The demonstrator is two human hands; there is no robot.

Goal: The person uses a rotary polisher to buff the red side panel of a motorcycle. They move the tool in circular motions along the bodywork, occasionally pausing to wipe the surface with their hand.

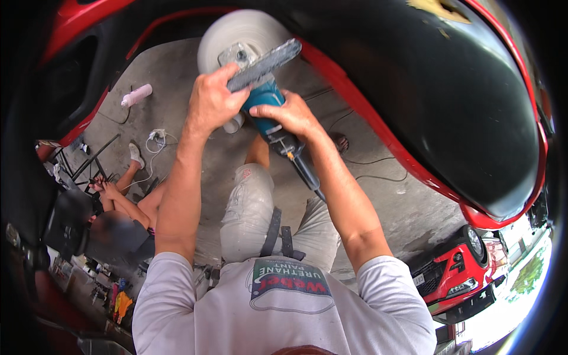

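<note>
Polisher (267, 97), blue-bodied, is held out ahead of the person, its pale round pad (245, 26) turned away toward the dark panel (449, 100) edged in red; whether the pad touches it cannot be told. The left hand (213, 99) is closed around the near end of a worn grey bar (266, 64) across the tool's head, probably to steady the front, though its fingertips are partly hidden. The right hand (290, 115) wraps the body, thumb across the top, likely carrying the weight and keeping the tool in line. This split grip seems suited to a heavy tool whose pad, smeared in look, may be spinning. The power cord (320, 194) leaves the tail end beside the right forearm, and the panel's red rim curves near that side, leaving less room there. On the concrete floor (414, 220) a cable loop (390, 180) lies to the right; a pink bottle (137, 95) and a white socket block (157, 136) lie left. Another person (121, 231) sits farther left, and a red car (452, 272) stands lower right.
</note>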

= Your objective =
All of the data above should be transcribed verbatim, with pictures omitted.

= Task solution =
The demonstrator is two human hands; there is no robot.

Goal: The person uses a rotary polisher to buff the red side panel of a motorcycle. They move the tool in circular motions along the bodywork, occasionally pausing to wipe the surface with their hand.


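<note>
Polisher (267, 97), blue-bodied, is held out ahead of the person, its pale round pad (245, 26) turned away toward the dark panel (449, 100) edged in red; whether the pad touches it cannot be told. The left hand (213, 99) is closed around the near end of a worn grey bar (266, 64) across the tool's head, probably to steady the front, though its fingertips are partly hidden. The right hand (290, 115) wraps the body, thumb across the top, likely carrying the weight and keeping the tool in line. This split grip seems suited to a heavy tool whose pad, smeared in look, may be spinning. The power cord (320, 194) leaves the tail end beside the right forearm, and the panel's red rim curves near that side, leaving less room there. On the concrete floor (414, 220) a cable loop (390, 180) lies to the right; a pink bottle (137, 95) and a white socket block (157, 136) lie left. Another person (121, 231) sits farther left, and a red car (452, 272) stands lower right.
</note>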

Nothing remains to be answered in this exercise.